Editor’s Choice

Editors of the workshop magazine are asked to identify three favourite poems from their edition. If the poets agree to their publication, they are published here.

Julie Stamp, Editor of OUP 205, selected the following poems

Congratulations to Susan, Karen and Adrian.

Ode to an Octopus 

Shape-shifter of the sea, I’ve come to love
Your strange sophistication; out of place
In liquid labyrinths – your form sings of
Odd creatures from the sphere of outer space.
Yet here among anemones and fish,
An ocean star shines beautiful and bright.
Your flirty skirt of legs skims past a reef
In colors conjured by an inner wish
To hide your blushing pulse of pure delight,
As awestruck eyes look on in disbelief.

Houdini of the blue, you shrink and slink
Through crevices defying common sense.
Contortion and a dirty squirt of ink
Hoodwink eel and shark. Your skill’s immense!
From jiggle-jelly soft to craggy rock,
You morph from smooth to rough with ease and speed,
Invisible to those who crave your taste.
The predators, they circle, and they flock;
Your flesh so sweet, they’re driven by their greed – 
A frenzied greed your guise will lay to waste.

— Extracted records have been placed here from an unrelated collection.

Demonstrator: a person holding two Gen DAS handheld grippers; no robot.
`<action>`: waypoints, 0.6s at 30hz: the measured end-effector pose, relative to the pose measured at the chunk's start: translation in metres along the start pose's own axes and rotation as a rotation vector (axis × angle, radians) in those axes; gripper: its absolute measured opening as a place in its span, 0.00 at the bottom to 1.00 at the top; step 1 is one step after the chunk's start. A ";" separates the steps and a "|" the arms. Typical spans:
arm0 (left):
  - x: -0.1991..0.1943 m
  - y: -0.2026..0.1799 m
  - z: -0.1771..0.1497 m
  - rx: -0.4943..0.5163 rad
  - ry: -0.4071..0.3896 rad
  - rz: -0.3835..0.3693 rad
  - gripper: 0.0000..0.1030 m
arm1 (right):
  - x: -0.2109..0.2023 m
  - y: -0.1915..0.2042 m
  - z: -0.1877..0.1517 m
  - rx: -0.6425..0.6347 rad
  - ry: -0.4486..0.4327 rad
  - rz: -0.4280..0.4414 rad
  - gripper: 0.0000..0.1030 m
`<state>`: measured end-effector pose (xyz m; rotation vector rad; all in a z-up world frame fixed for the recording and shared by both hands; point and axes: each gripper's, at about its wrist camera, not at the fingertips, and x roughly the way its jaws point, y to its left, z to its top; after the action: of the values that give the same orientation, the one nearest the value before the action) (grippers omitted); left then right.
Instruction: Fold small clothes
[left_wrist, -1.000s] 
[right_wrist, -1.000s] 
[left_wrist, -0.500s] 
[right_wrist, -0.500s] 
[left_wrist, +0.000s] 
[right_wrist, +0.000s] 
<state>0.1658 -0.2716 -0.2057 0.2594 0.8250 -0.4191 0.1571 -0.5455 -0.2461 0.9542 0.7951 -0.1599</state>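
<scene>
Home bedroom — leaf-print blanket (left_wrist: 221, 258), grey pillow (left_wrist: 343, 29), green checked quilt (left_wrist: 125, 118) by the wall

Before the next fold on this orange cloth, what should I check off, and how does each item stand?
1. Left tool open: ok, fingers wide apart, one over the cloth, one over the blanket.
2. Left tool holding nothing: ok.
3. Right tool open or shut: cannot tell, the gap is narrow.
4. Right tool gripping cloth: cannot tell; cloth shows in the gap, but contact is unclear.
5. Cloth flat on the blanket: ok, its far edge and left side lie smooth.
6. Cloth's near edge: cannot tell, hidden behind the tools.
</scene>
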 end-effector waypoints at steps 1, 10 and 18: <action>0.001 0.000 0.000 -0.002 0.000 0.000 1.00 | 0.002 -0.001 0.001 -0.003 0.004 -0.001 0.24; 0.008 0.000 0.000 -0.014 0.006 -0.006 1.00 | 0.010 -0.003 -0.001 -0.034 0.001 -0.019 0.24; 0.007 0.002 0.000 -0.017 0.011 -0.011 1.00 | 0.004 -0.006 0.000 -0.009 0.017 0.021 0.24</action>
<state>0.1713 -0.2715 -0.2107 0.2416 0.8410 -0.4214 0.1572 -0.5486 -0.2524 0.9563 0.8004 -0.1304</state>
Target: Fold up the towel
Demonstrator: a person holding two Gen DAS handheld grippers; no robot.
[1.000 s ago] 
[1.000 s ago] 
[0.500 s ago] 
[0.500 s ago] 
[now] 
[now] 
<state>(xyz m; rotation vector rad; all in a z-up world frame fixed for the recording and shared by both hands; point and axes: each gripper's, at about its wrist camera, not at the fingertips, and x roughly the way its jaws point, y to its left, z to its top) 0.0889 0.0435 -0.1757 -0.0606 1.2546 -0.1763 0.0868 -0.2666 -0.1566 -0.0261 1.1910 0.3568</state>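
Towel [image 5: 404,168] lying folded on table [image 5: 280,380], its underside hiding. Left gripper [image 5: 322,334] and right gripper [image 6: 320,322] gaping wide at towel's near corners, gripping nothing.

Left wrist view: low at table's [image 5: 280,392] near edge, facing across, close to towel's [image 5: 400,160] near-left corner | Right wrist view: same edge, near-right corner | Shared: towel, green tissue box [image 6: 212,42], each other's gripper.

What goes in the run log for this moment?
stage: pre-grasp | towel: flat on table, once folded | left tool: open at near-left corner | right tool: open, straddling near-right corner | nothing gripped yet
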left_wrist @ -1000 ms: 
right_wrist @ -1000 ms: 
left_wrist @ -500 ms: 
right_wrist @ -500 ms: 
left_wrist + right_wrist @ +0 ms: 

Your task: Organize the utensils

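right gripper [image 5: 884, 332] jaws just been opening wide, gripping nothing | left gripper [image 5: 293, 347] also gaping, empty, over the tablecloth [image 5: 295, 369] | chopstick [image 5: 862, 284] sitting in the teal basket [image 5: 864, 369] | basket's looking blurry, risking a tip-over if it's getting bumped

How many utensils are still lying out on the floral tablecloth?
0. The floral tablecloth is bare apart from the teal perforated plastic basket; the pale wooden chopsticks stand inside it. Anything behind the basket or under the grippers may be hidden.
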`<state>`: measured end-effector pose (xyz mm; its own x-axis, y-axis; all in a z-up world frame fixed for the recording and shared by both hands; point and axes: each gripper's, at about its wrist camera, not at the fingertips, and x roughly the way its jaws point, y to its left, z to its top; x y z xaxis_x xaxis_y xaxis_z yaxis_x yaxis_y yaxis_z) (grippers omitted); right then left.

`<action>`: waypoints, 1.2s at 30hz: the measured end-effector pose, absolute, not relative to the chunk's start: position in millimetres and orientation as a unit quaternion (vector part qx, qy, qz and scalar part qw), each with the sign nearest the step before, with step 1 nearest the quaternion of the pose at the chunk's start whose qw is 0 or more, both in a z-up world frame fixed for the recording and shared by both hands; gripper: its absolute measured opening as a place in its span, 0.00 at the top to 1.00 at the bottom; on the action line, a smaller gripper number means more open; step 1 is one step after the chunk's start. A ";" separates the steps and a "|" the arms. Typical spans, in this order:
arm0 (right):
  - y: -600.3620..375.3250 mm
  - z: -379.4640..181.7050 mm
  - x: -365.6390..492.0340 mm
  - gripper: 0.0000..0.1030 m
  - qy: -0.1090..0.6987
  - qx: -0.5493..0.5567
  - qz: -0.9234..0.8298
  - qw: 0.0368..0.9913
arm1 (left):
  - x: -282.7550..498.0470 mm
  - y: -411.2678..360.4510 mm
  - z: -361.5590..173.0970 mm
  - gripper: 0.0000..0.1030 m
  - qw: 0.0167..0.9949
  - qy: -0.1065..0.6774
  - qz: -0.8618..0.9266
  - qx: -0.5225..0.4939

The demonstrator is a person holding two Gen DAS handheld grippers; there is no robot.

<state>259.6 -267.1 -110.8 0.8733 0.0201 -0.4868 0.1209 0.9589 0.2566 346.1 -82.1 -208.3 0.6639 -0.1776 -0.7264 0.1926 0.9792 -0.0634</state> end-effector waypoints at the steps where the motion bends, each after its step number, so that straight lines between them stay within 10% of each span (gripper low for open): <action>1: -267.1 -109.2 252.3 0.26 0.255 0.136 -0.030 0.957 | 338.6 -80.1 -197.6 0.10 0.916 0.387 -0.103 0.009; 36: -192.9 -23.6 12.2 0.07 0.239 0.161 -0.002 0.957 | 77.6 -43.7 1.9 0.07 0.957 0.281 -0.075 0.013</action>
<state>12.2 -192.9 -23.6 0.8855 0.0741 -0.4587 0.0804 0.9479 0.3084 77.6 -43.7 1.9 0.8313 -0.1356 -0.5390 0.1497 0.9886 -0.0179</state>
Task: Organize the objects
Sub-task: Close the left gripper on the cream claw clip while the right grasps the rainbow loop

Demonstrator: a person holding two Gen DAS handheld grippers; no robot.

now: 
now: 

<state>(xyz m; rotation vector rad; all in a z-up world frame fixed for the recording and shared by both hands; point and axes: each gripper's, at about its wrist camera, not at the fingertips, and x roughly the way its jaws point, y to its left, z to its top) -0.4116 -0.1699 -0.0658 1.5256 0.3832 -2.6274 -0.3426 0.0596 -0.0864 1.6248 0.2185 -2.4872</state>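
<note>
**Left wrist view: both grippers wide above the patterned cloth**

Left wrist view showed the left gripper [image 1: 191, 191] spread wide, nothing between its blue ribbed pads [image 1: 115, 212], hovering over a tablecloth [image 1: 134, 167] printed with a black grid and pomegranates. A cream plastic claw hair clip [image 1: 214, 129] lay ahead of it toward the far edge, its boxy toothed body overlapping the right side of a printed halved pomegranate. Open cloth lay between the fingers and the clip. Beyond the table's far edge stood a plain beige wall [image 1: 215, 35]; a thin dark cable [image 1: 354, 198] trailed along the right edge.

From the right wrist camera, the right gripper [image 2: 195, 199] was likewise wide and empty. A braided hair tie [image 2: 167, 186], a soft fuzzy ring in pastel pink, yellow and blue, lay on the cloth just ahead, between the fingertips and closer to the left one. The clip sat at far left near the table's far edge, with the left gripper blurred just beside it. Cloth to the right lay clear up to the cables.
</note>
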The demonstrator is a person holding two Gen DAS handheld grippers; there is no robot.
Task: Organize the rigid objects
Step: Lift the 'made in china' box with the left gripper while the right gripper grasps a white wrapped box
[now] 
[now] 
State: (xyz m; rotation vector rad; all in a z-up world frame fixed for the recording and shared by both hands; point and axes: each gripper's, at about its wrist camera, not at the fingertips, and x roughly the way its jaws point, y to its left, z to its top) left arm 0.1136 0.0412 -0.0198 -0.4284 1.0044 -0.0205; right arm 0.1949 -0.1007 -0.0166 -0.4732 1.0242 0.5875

Some see you as a gorgon of the waves;
A devil of earth’s salty, surging swell,
A digger of dead sailor’s briny graves,
A slimy siren crooning men to hell,
A Kraken sucking rasping gasps of breath
From lungs that burn for draughts of quenching air.
Once I feared you.  Now I understand.
I see a soul, defying threat of death
With triple-hearted grace and wicked flair, 
Fair mollusk of the surf and golden sand. 

Susan Jarvis Bryant


VIP ticket

As stars begin to fade, I take my seat,
before the gold horizon is yet drawn.
A cliff-top bench, the sea below my feet:
a priceless, front row ticket for the dawn. 

A fishing boat is first to breach the wide
and silent silver crescent of the bay.
A sleepy robin duets with the tide
and gulls awake to fret and scold the day.

The sun creeps up and shapes begin to form,
a sundial shadow from the lighthouse grows.
Distant rooftop tiles are kindled warm,
a tiny chapel’s stained-glass window glows.

I get these tickets, gratis, every morn
but most of them I’ve dropped or lost or torn.

Karen Macfarlane
Walking on the Beach

Walking on the beach
there is a moment
when the tide is not ready
to start its ebb

and the world beyond
that space between me
and the water’s reach
has ceased to exist.

That moment between
the promise of then
and the mystery to come
stretches to infinity

and is gone
when the water recedes.

Adrian Green

Nigel Kent, Editor of OUP 204, selected the following poems.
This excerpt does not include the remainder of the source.